Homeobox-containing genes play a crucial role in odontogenesis. After the detection of Dlx and Msx genes in overlapping domains along maxillary and mandibular processes, a homeobox odontogenic code has been proposed to explain the interaction between different homeobox genes during dental lamina patterning. No role has so far been assigned to the Hox gene network in the homeobox odontogenic code due to studies on specific Hox genes and evolutionary considerations. Despite its involvement in early patterning during embryonal development, the HOX gene network, the most repeat-poor regions of the human genome, controls the phenotype identity of adult eukaryotic cells. Here, according to our results, the HOX gene network appears to be active in human tooth germs between 18 and 24 weeks of development. The immunohistochemical localization of specific HOX proteins mostly concerns the epithelial tooth germ compartment. Furthermore, only a few genes of the network are active in embryonal retromolar tissues, as well as in ectomesenchymal dental pulp cells (DPC) grown in vitro from adult human molar. Exposure of DPCs to cAMP induces the expression of from three to nine total HOX genes of the network in parallel with phenotype modifications with traits of neuronal differentiation. Our observations suggest that: (i) by combining its component genes, the HOX gene network determines the phenotype identity of epithelial and ectomesenchymal cells interacting in the generation of human tooth germ; (ii) cAMP treatment activates the HOX network and induces, in parallel, a neuronal-like phenotype in human primary ectomesenchymal dental pulp cells.

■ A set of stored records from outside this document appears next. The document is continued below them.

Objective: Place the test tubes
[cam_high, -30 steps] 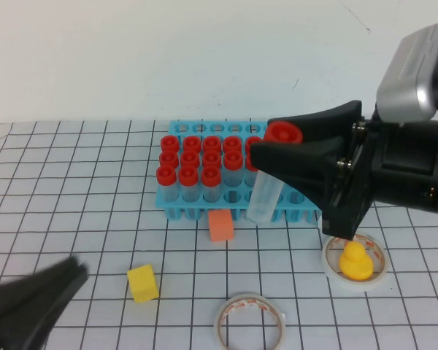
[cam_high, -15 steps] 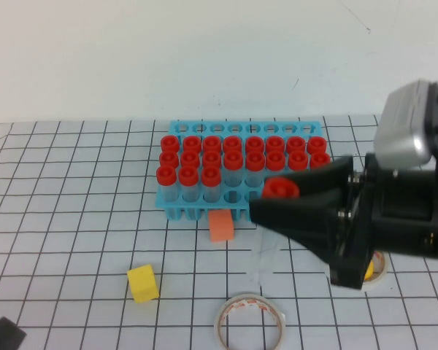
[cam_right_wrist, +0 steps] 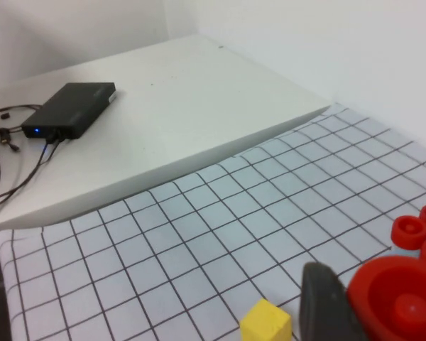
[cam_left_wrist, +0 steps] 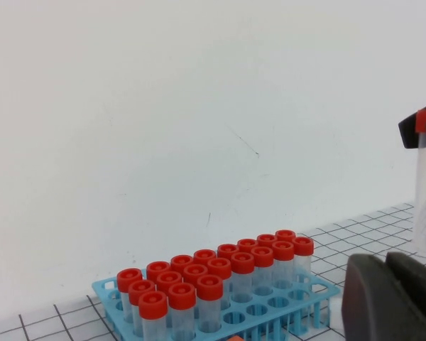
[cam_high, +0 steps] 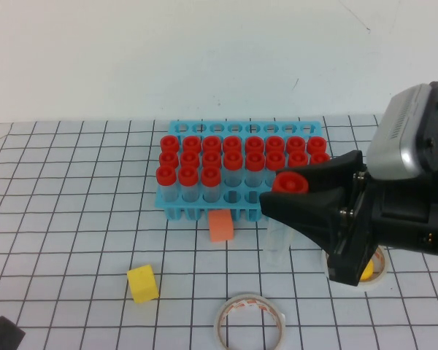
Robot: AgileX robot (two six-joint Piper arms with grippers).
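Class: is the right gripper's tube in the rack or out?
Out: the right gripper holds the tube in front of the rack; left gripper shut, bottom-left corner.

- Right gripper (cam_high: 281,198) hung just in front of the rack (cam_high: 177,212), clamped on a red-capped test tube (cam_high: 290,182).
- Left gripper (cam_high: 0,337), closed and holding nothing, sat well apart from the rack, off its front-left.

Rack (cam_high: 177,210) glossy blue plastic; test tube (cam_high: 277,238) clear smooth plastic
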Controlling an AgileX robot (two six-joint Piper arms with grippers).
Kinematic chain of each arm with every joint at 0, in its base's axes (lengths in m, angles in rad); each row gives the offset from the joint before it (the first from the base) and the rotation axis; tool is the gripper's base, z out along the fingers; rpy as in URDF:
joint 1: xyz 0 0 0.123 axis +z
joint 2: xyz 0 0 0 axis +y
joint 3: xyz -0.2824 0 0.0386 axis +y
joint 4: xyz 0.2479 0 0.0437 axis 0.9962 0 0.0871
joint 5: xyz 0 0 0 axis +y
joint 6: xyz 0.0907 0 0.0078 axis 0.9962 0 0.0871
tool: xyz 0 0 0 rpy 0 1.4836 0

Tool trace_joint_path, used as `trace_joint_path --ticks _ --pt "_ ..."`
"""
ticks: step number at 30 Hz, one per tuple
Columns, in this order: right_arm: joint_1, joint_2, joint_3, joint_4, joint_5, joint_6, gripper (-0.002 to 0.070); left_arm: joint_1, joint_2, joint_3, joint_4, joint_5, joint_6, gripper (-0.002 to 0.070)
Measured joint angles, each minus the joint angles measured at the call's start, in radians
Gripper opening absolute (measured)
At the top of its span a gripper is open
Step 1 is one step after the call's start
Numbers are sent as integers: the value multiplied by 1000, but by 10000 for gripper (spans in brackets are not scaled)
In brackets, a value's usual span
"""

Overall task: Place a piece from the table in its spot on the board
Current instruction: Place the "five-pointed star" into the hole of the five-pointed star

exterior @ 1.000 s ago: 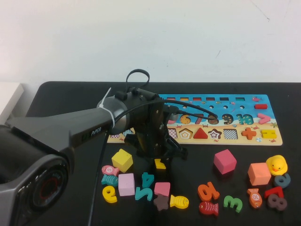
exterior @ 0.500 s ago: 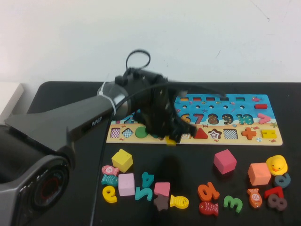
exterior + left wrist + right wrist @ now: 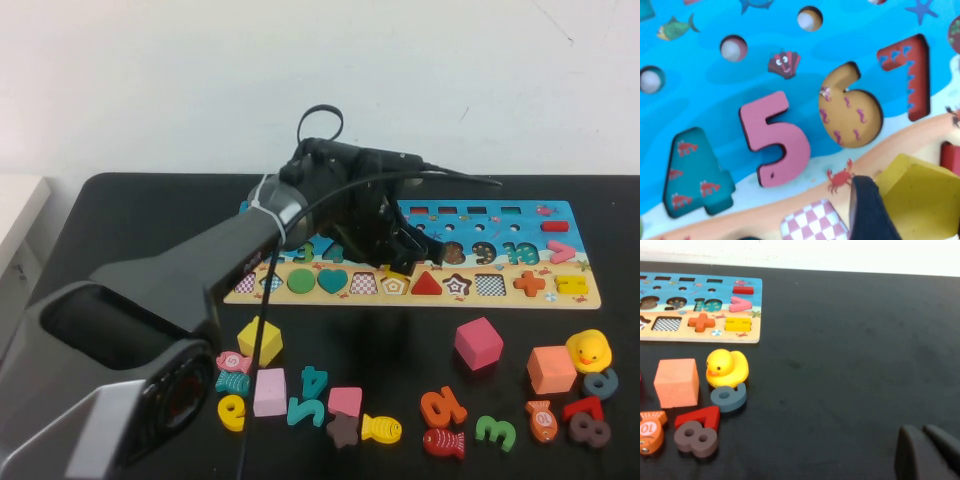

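My left gripper [image 3: 396, 256] hangs low over the board [image 3: 560, 292], above its row of shape slots near the pentagon slot [image 3: 395, 285]. It is shut on the piece [image 3: 925, 200], a flat yellow pentagon. One dark finger [image 3: 867, 212] presses the piece's side; the other finger is out of frame. In the left wrist view the piece sits over the sandy strip, beside a checkered slot [image 3: 812, 224] and below the numbers 5 [image 3: 775, 140] and 6 [image 3: 847, 112]. My right gripper [image 3: 922, 432] is shut and empty over bare table [image 3: 850, 340], out of the high view.
Loose pieces lie on the table in front of the board: a yellow cube [image 3: 259, 340], pink cubes [image 3: 269, 391] [image 3: 478, 343], an orange cube [image 3: 551, 369], a yellow duck [image 3: 588, 350], a yellow fish [image 3: 381, 428], numbers and fish shapes.
The left arm has lifted the yellow piece off the table and carried it back and to the right, over the board's slot row. The right gripper's earlier state is not shown.
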Motion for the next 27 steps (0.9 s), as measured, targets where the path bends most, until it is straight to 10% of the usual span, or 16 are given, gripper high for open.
trace_joint_path --ticks 27 --pt "0 0 0 0 0 0 19 -3 48 -39 -3 63 22 312"
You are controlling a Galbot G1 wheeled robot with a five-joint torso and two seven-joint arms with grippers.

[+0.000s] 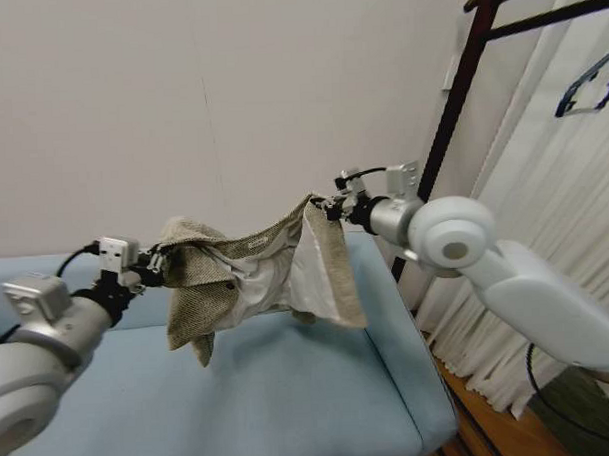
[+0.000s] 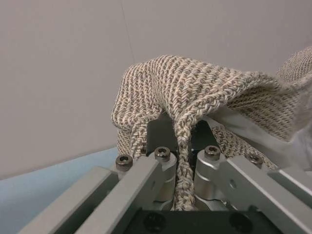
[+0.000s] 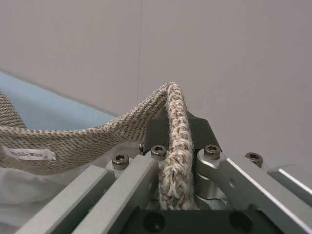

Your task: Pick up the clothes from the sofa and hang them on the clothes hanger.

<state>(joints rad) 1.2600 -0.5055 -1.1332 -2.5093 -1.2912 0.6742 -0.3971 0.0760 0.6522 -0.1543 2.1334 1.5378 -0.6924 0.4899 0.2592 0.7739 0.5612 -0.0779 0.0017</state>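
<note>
A beige tweed jacket (image 1: pixel 248 275) with a white lining hangs in the air above the light blue sofa (image 1: pixel 240 390), stretched between my two grippers. My left gripper (image 1: pixel 158 261) is shut on one shoulder of the jacket (image 2: pixel 195 97); the woven edge runs between its fingers (image 2: pixel 163 161). My right gripper (image 1: pixel 331 206) is shut on the other shoulder, where the thick knit edge (image 3: pixel 175 146) is pinched between the fingers (image 3: pixel 207 153). A white label (image 3: pixel 30 154) shows inside the collar. The dark clothes rack (image 1: pixel 460 92) stands to the right, behind my right arm.
A plain wall is behind the sofa. White curtains (image 1: pixel 564 199) hang at the right, with a dark hanger (image 1: pixel 590 88) in front of them. Wooden floor (image 1: pixel 491 422) shows beside the sofa's right end.
</note>
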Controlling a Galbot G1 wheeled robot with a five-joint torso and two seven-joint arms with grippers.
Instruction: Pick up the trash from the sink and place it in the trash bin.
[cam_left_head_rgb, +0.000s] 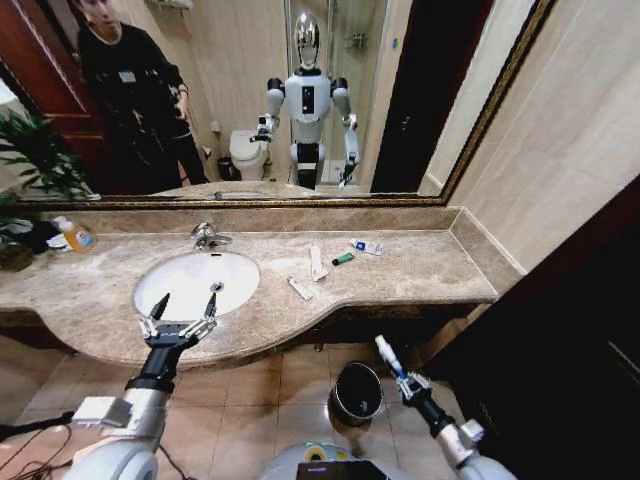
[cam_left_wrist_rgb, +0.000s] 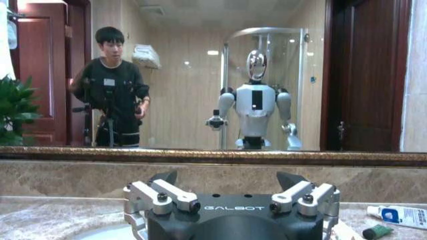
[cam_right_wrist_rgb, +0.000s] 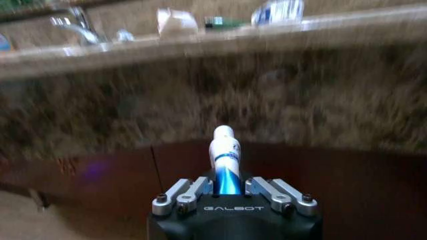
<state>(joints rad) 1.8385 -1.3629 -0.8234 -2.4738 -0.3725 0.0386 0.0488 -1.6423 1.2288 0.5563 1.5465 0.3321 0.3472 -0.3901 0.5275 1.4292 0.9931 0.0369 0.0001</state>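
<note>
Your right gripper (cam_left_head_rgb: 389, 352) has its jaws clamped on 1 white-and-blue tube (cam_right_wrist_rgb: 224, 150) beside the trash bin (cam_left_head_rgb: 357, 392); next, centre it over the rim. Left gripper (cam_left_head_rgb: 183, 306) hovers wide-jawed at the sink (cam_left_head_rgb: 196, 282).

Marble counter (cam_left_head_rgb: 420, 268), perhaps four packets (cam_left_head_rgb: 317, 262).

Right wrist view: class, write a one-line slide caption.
Right tool grips a white-and-blue tube below the marble counter edge.

Glossy white sink (cam_left_head_rgb: 190, 283), polished marble counter (cam_left_head_rgb: 400, 275), chrome faucet (cam_left_head_rgb: 206, 236).
</note>
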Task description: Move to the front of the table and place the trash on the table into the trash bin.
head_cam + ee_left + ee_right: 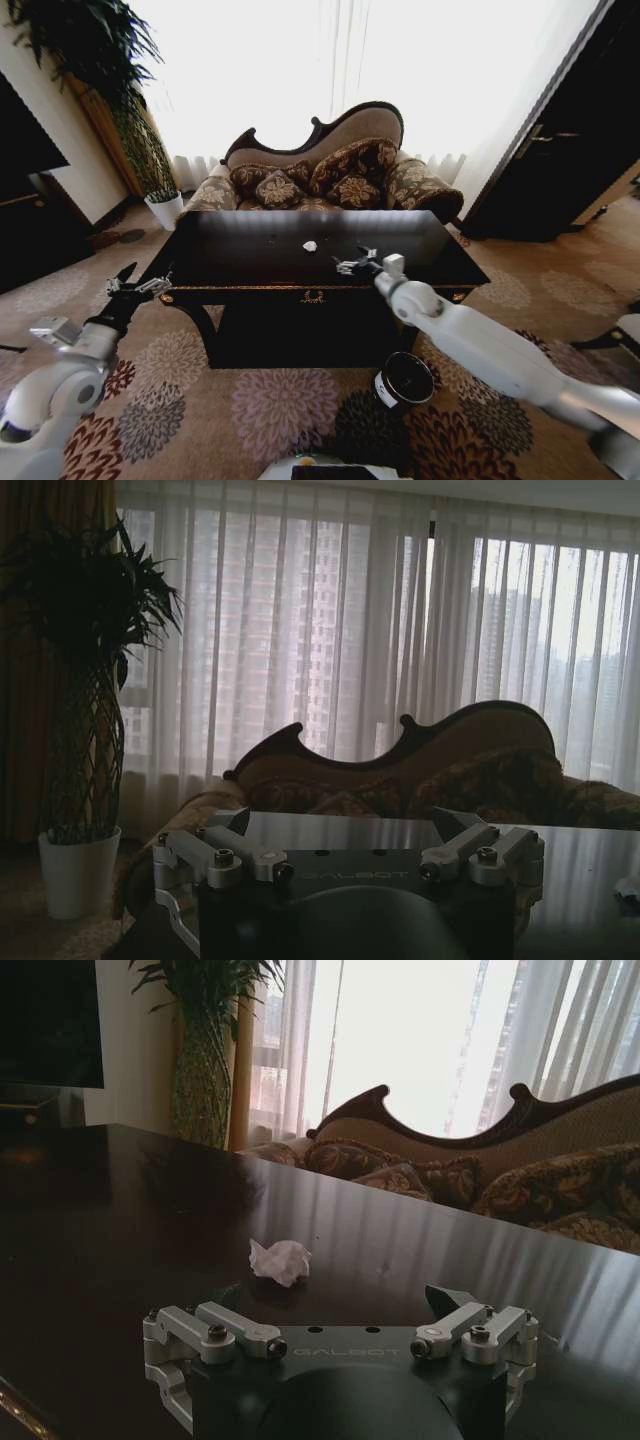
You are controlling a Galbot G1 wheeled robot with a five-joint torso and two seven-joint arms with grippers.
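bare tabletop (pixel 250 250) around paper wad (pixel 310 245)

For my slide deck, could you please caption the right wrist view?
Right tool, open, hovers above the dark glossy wooden table just short of a crumpled white paper wad.

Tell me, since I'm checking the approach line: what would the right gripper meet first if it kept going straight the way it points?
Probably the white paper wad on the table. The right gripper is open over the tabletop, with the wad just ahead, slightly off-centre; depth is uncertain.
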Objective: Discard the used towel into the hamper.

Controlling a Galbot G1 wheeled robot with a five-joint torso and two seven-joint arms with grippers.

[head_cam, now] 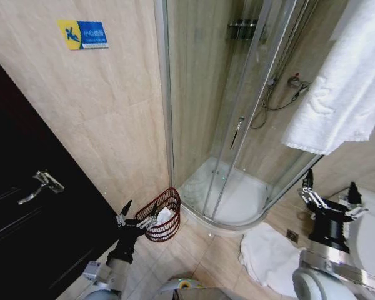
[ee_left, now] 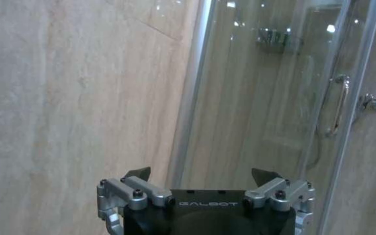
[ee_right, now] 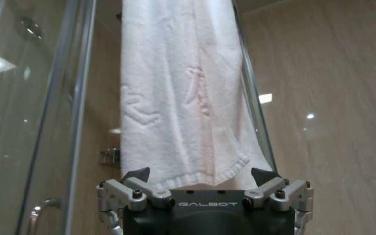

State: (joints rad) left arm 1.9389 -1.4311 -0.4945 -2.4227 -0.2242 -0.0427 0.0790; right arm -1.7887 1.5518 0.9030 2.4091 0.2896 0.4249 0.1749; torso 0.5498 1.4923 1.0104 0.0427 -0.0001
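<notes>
Towel (head_cam: 337, 94): white terry cloth hanging from high up at about 2 o'clock in the head view, beside the glass shower enclosure (head_cam: 237, 125); its hemmed lower edge hangs free. In the right wrist view the same towel (ee_right: 181, 98) drapes straight down, its hem just above the spread fingers.
Handling: soft and limp — it looks light, should bunch under a pinch, and will likely trail and swing once lifted off. Not fragile; the terry should give grip rather than slip.
Where to hold: my judgement is the lower hem or a gathered fold just above it, closest to the right gripper; a pinch on a single thin layer could slide out, so a bunched fold seems safer.
Right gripper (head_cam: 330, 194): at about 4 o'clock, pointing up beneath the towel, fingers apart and grasping nothing. The wrist view shows the right gripper (ee_right: 201, 176) with the hem between and above its tips, whether touching I cannot tell.
Left gripper (head_cam: 136, 215): at about 7 o'clock, low, just beside the hamper, fingers spread and empty — also seen facing the tiled wall (ee_left: 77, 98) from its own wrist, where the left gripper (ee_left: 201, 176) holds nothing.
Hamper (head_cam: 164, 214): reddish-brown ribbed basket on the floor (head_cam: 200, 250) at about 6 o'clock, near the shower corner; something white already lies inside.
Floor cloth (head_cam: 265, 256): a white cloth lies on the floor at about 5 o'clock.
</notes>
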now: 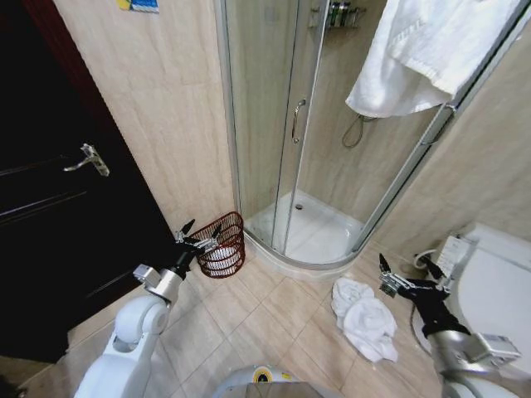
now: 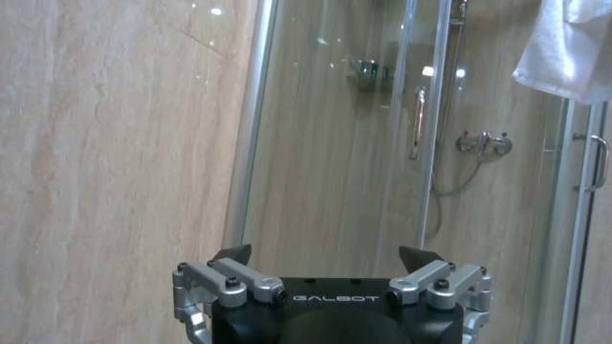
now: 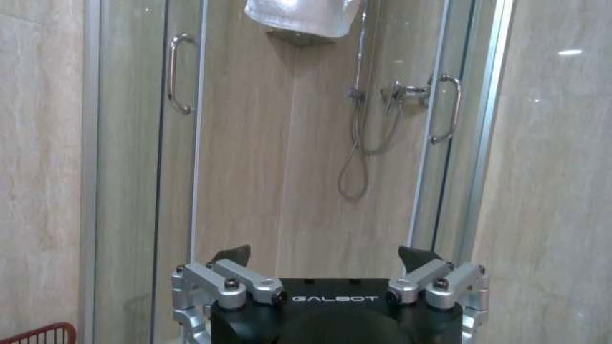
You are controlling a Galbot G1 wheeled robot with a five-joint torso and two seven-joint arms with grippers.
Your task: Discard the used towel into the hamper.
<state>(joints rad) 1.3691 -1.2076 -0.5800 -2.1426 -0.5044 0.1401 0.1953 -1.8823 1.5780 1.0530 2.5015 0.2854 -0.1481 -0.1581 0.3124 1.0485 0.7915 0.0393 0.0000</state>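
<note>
In the head view, the used towel (image 1: 365,317) lies in a white heap on the floor (image 1: 274,311), low and right of the middle of the frame. The right gripper (image 1: 410,275) hangs just beside it, a bit to the right, with its fingers spread wide and nothing in them. The hamper (image 1: 222,244) stands left of the middle, by the shower (image 1: 311,224) edge. The left gripper (image 1: 196,234) hovers right by the hamper's rim, also spread wide and holding nothing.

To do this step well, I think the right gripper should go down over the thick middle of the heap and pinch a big bunch, so no end drags.

In the left wrist view, the left gripper (image 2: 327,256) is low in the frame, its tips apart, facing the shower glass.

In the right wrist view, the right gripper (image 3: 327,256) is low in the frame, tips apart. A bit of the hamper (image 3: 39,333) peeks in at the lower left corner.
</note>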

HOX gene network is involved in the transcriptional regulation of in vivo human adipogenesis.

Adipogenesis is regulated by the sequential activation of a series of transcription factors: the C/EBP proteins of type beta and delta trigger the process while PPARgamma and C/EBPalpha induce the differentiation from pre-adipocyte to adipocyte, followed by adipo-specific gene expression. A number of observations suggest the involvement of genes controlling embryonal development in adipogenesis. In human thyroid follicular carcinoma, it has been recently identified an oncogenetic fusion protein resulting from the interaction between the isoform PPARgamma1 of PPARgamma and the homeoprotein encoded by the PAX-8 gene. Recent observations have pointed out that gene expression associated with adipocyte differentiation in vivo and in vitro, although partially overlapping, is actually different. HOX genes make up a network of transcription factors (homeoproteins) controlling embryonal development as well as crucial functions of adult eukaryotic cells. The molecular organization of this network of 39 genes appears to be unique in the genome and probably acts regulating phenotypic cell identity. In the present study we have analyzed the expression of the complete HOX gene network, in vivo, in different deposits of human white adipose tissue and in embryonal brown adipose tissues. Most of the genes in the HOX network are active in white as well as brown adipose tissue. Furthermore HOX genes display a deposit-specific expression in white adipose tissue. Moreover, expression of the paralogous group 4 genes (HOX A4, HOX B4, HOX C4, and HOX D4), together with that of isolated genes in the network, appears to discriminate between white and brown adipose tissue. This data allows us to postulate the involvement of the HOX network in transcriptional regulation of human adipogenesis and to hypothesize on the molecular mechanisms that could be implicated.